Сам же Заиркутный военный городок оказался скопищем многочисленных бараков и немногочисленных каменных зданий, растянувшихся в глубину от дороги к реке Ангаре.
Но хоть назывался городок военным, служивых там было чуть больше тысячи, две трети которых принадлежали местному батальону, что окарауливал две сотни разбитых по баракам военнопленных — немцев, австрийцев, венгров и, к немалому удивлению Вощилло, экзотических турок. Бывшие враги по недавней войне голодали, они никак не могли вырваться из заснеженной Сибири и добраться до родины. Несчастные были рады любой работе, вот только ее и для местных жителей не было.
По пути Михаил наткнулся на мастеровых Мотовилихинского орудийного завода, которых вместе с заводским оборудованием вывезли сюда из Перми. Рабочие жгли окружающих голодными взглядами, Вощилло не мог им не сочувствовать — власти просто о них забыли. Какая уж тут работа — они были рады куску черствого хлеба.

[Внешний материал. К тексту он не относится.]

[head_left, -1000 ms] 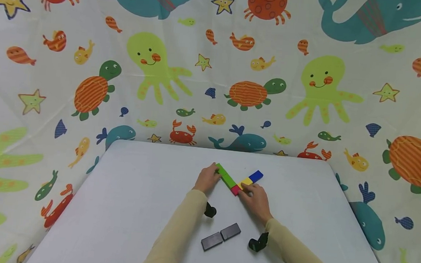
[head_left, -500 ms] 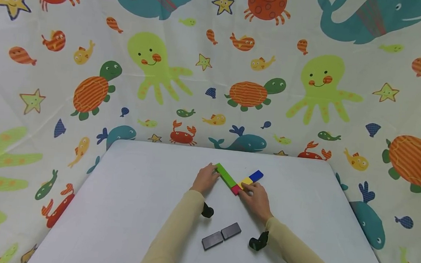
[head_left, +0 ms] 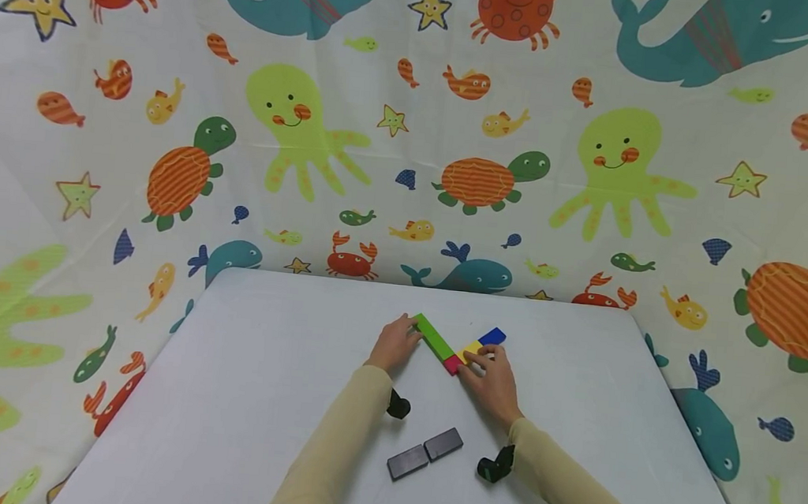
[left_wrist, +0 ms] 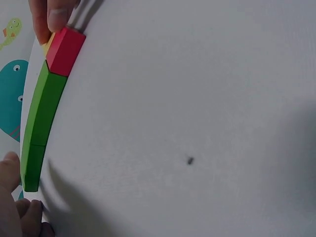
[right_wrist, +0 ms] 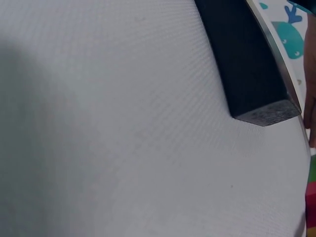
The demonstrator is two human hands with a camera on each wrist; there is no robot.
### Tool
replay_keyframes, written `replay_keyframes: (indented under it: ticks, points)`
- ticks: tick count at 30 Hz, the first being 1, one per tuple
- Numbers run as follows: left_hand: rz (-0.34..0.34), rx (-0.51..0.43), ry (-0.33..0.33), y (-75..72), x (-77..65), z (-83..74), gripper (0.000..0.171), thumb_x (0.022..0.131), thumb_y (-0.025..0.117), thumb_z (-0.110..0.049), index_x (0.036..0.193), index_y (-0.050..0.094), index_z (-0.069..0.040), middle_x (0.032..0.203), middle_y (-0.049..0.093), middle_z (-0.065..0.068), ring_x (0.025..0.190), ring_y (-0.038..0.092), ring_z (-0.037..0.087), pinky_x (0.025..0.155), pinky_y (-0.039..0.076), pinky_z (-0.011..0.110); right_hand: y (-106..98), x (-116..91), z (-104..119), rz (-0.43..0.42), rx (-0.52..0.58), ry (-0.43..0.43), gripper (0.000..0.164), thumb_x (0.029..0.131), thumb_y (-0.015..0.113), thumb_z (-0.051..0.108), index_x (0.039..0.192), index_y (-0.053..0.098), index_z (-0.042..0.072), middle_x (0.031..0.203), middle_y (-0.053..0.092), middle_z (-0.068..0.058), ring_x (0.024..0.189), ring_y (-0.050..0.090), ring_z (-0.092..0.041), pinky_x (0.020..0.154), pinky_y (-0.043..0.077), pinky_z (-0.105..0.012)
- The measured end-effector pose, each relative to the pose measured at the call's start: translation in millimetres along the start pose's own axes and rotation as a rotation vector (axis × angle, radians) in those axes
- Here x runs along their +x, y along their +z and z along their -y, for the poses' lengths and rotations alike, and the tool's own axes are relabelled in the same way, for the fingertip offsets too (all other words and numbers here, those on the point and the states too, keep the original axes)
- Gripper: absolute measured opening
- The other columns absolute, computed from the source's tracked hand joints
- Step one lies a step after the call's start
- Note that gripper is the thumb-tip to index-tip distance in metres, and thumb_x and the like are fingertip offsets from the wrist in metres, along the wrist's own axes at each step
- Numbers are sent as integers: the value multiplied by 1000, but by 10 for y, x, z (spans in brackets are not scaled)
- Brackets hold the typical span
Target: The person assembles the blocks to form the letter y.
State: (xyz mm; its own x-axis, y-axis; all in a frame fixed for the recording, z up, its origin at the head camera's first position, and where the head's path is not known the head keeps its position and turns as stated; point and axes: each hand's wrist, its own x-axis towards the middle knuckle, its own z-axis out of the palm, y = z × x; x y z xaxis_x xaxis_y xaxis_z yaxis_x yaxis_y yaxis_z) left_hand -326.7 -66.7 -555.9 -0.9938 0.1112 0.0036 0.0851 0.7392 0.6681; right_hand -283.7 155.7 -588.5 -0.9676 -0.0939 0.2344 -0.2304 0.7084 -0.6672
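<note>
Two green blocks (head_left: pixel 433 336) lie end to end on the white table, with a red block (head_left: pixel 452 364) at their near end. From there a yellow block (head_left: pixel 470 350) and a blue block (head_left: pixel 492 336) run up to the right, making a V. My right hand (head_left: pixel 493 382) pinches the yellow block beside the red one, its thumb and finger showing in the left wrist view. My left hand (head_left: pixel 394 345) is at the far end of the green blocks, fingertips right at that end (left_wrist: pixel 30 182); its thumb is hidden in the left wrist view.
Two dark grey blocks (head_left: pixel 425 454) lie nearly end to end between the forearms, closer to the person. A cloth (head_left: pixel 384 147) printed with sea animals hangs behind the table (head_left: pixel 261 351) and at its sides. Black wrist cameras (head_left: pixel 496 465) hang under both wrists.
Since a second ago my left hand has drawn slightly left along the green end. The fingers of my right hand have lifted a little. The blocks look unmoved.
</note>
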Motion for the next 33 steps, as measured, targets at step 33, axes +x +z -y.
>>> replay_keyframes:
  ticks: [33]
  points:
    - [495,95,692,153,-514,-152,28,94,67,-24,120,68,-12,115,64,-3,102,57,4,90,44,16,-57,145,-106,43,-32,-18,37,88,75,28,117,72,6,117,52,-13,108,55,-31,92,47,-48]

Лишь к вечеру Вощилло разыскал свою новую часть — бараки 1-го авиационного парка. Тут мыкались более четырех сотен человек — главным образом солдат, но добрую сотню составляли приписанные в обслугу военнопленные и мастеровые для ремонта аэропланов. Но самолет все же был. Один-единственный, и, взглянув на него, Вощилло недоуменно пожал плечами — стоило такую рухлядь везти через всю Сибирь, лучше бы на месте сразу сожгли или красным оставили, пусть те бы помучились от такого трофея.
Однако, к его величайшему изумлению, этот английский двухместный разведчик «Сопвич» мог подняться в воздух, для него хранилась полная, под крышку, бочка бензина, а солдаты даже расчистили лопатами короткую взлетную полосу. Впрочем, Михаил сразу сообразил, что командир просто работой их занял, чтоб от разлагающего безделья солдат отвлечь. А то кто его знает, до чего критика начальства довести может…
В офицерском бараке оказалось четыре десятка душ — одна половина приходилась на офицеров, другая на их семьи или родственников. Хорошо хоть деревянные перегородки были, а то с ума можно было бы сойти от постоянных снований маленьких пострелов, которые и в таком беспросветном существовании занимались своими детскими играми.